What is it like to attend this school?
Sacred Heart Catholic Primary School is a warm, supportive and aspirational community.
Leaders and staff have high ambitions for the achievement, behaviour and personal development of pupils, including children in the early years.
Pupils enjoy learning and developing. They are excited to learn new things.
Across the school, they achieve well.
Pupils and staff have excellent relationships. Staff are strong, positive role models for pupils.
They help pupils to learn how to understand their feelings and emotions. Pupils feel happy and safe and ...well looked after by staff.
Pupils are taught how to treat each other well.
Typically, they are kind and friendly to each other. Where necessary, staff deal with bullying well. They skilfully help pupils to think about and change their behaviour.
Pupils enjoy an extensive and varied range of clubs and opportunities. Through these, they learn beyond the curriculum, keep fit and join in well with others.
Pupils are proud to belong to their caring community.
They learn how to make a positive contribution. They enjoy roles such as being representatives in the school council and anti-bullying ambassadors. They value supporting good causes and charities within and beyond their school community.
What does the school do well and what does it need to do better?
Governors, leaders and staff are successfully realising their vision for the quality of education and opportunities for personal development that are provided for pupils.
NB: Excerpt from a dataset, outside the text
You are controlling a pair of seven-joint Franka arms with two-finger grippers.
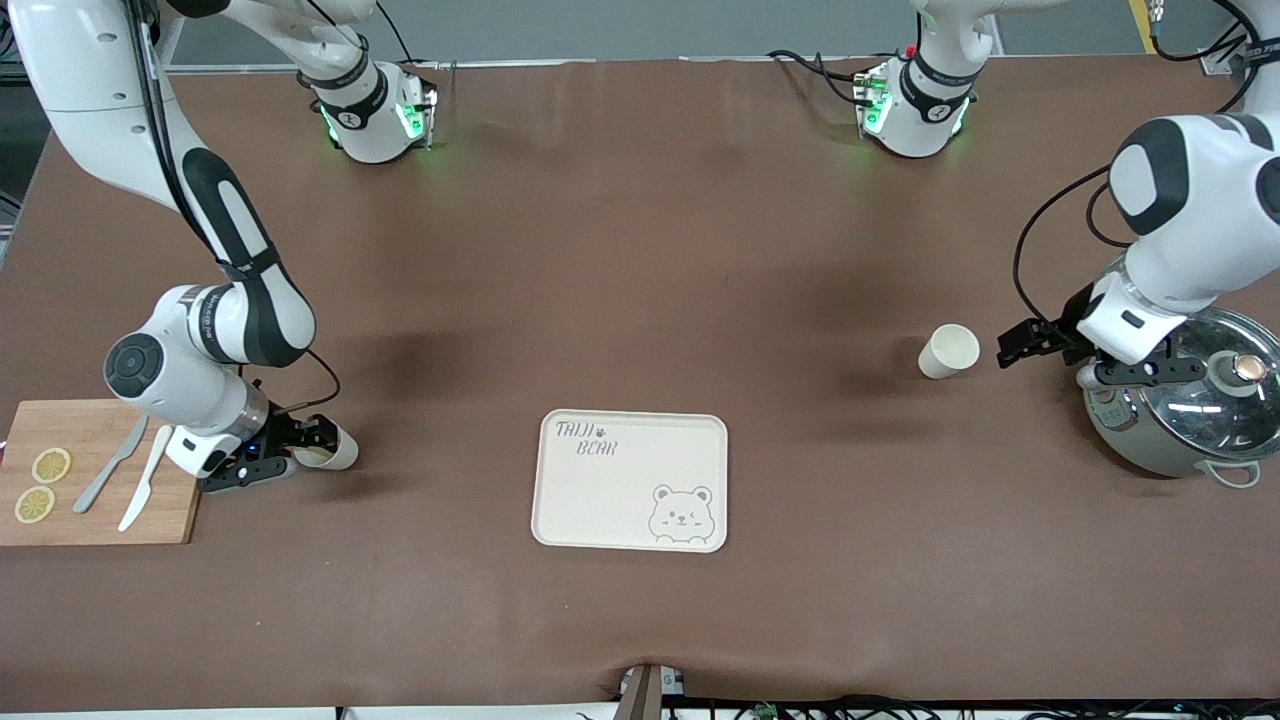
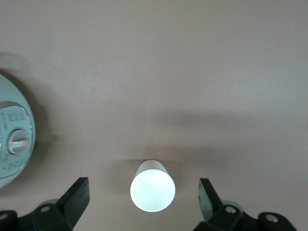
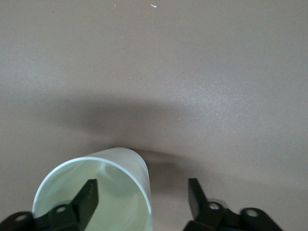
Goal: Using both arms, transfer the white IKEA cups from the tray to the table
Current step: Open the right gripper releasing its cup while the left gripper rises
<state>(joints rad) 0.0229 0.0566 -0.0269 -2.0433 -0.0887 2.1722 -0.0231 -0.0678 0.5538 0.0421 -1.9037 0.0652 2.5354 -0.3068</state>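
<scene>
Tray (image 1: pixel 630 480): 1 | cups: 2 (image 1: pixel 331 447) (image 1: pixel 948 351) | left gripper (image 1: pixel 1012 349) jaws spread | right gripper (image 1: pixel 300 450) jaws spread, one inside cup

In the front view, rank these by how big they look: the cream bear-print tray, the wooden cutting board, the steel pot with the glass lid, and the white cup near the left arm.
1. Cream rectangular bear-print tray and light wooden cutting board: look alike, unranked; the board is cut off at the edge.
2. Round steel pot with glass lid, partly hidden by the arm.
3. Small off-white handleless cup, clearly smallest.
</scene>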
They work cohesively to accurately evaluate and strengthen their practice. Pupils develop and achieve well.
Leaders ensure that children in the early years and pupils in Years 1 to 6 follow a broad and balanced curriculum. All pupils, including those with special educational needs and/or disabilities (SEND), benefit from curriculum content that is suitably ambitious. For the most part, pupils of all ages make strong gains in what they know and remember across the breadth of subjects they study.
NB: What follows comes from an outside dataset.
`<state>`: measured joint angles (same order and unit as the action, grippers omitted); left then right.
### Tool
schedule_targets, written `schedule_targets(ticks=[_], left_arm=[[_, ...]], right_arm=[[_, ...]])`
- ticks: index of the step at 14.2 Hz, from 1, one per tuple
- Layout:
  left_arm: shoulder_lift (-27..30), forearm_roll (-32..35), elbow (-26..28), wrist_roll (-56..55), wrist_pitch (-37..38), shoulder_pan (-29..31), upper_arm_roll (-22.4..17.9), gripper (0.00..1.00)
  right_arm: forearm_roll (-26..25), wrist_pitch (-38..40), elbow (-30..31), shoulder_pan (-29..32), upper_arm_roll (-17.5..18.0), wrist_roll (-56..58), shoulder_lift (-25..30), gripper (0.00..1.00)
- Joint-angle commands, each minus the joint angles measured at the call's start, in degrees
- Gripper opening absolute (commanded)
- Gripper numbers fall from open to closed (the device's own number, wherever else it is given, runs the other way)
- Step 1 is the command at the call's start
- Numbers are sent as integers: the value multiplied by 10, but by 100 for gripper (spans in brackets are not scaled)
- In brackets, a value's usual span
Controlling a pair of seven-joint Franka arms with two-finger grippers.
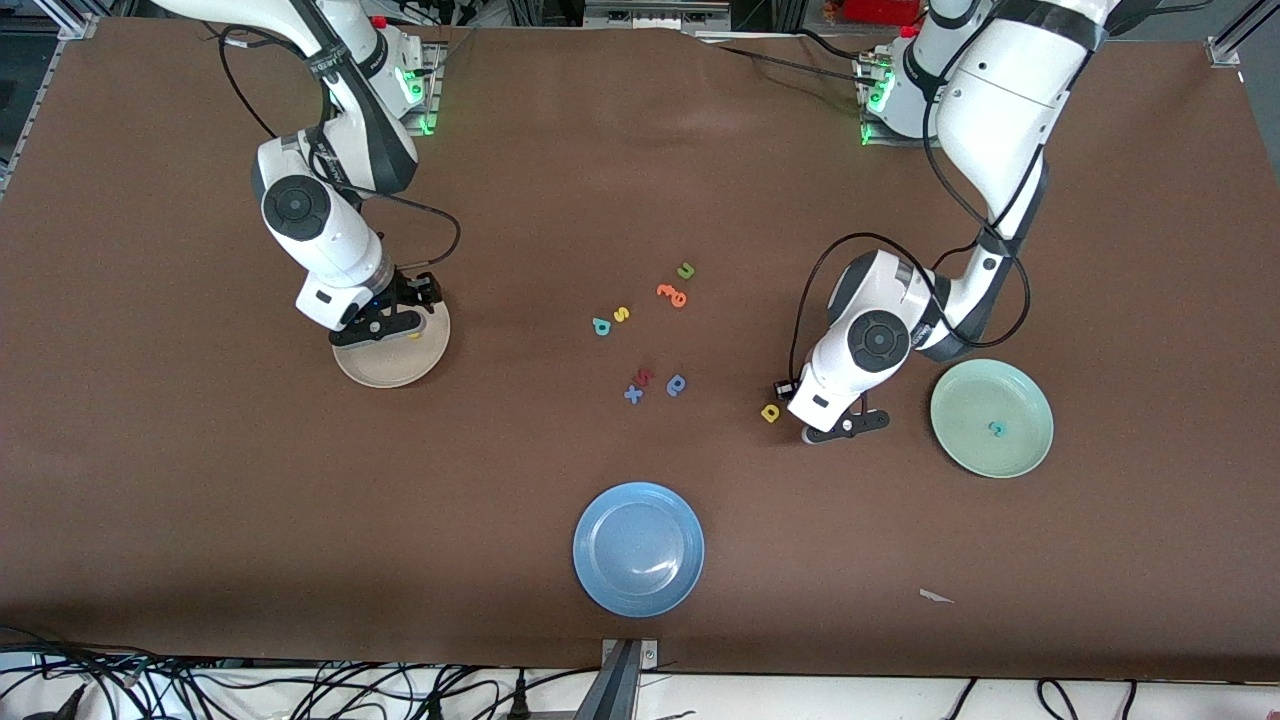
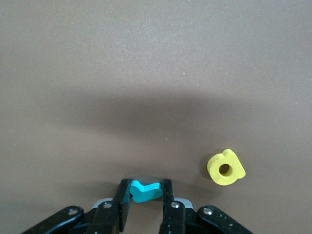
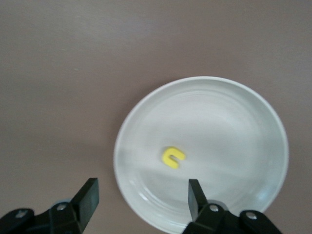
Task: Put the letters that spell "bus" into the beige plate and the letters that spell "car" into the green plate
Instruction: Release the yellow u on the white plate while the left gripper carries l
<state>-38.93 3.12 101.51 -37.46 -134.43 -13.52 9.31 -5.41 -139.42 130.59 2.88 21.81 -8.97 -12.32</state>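
Observation:
My left gripper (image 2: 146,185) is shut on a teal "r" (image 2: 145,193), low over the table (image 1: 640,180) beside the yellow "a" (image 2: 225,168). In the front view this gripper (image 1: 830,432) sits between the yellow "a" (image 1: 770,412) and the green plate (image 1: 960,450), which holds a teal "c" (image 1: 996,429). My right gripper (image 3: 142,190) stands open over the rim of the beige plate (image 3: 243,122), with nothing between its fingers. A yellow "u" (image 3: 173,157) lies in that plate. In the front view this gripper (image 1: 385,325) covers part of the beige plate (image 1: 395,372). The yellow "s" (image 1: 621,314) and teal "b" (image 1: 601,326) lie at mid-table.
A green "u" (image 1: 686,270) and orange letters (image 1: 672,294) lie near the middle. A red letter (image 1: 645,376), a blue "x" (image 1: 633,394) and a darker blue letter (image 1: 676,385) lie nearer the front camera. A blue plate (image 1: 600,580) stands nearest it, with a paper scrap (image 1: 935,597).

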Motion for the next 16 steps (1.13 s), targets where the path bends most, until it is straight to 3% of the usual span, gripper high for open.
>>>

In most subject areas, leaders ensure that the component knowledge that pupils in Years 1 to 6 will learn is clear. This helps teachers carefully select the activities for lessons. However, in some parts of the early years curriculum, leaders have not identified the specific knowledge that children should learn as clearly as they have elsewhere.
Therefore, in these areas of learning, children do not always benefit from experiences and activities that are as closely matched to the next stage of their education as they could be.
Staff's subject knowledge is secure. In the main, they present subject matter clearly and select appropriately demanding activities.
These help pupils and children to recall and practise using an increasingly broad body of knowledge.
Staff carefully consider how to organise spaces and resources. They help all pupils and children to engage well with their learning.
Consequently, pupils typically demonstrate positive attitudes to their learning, and low-level disruption is rare.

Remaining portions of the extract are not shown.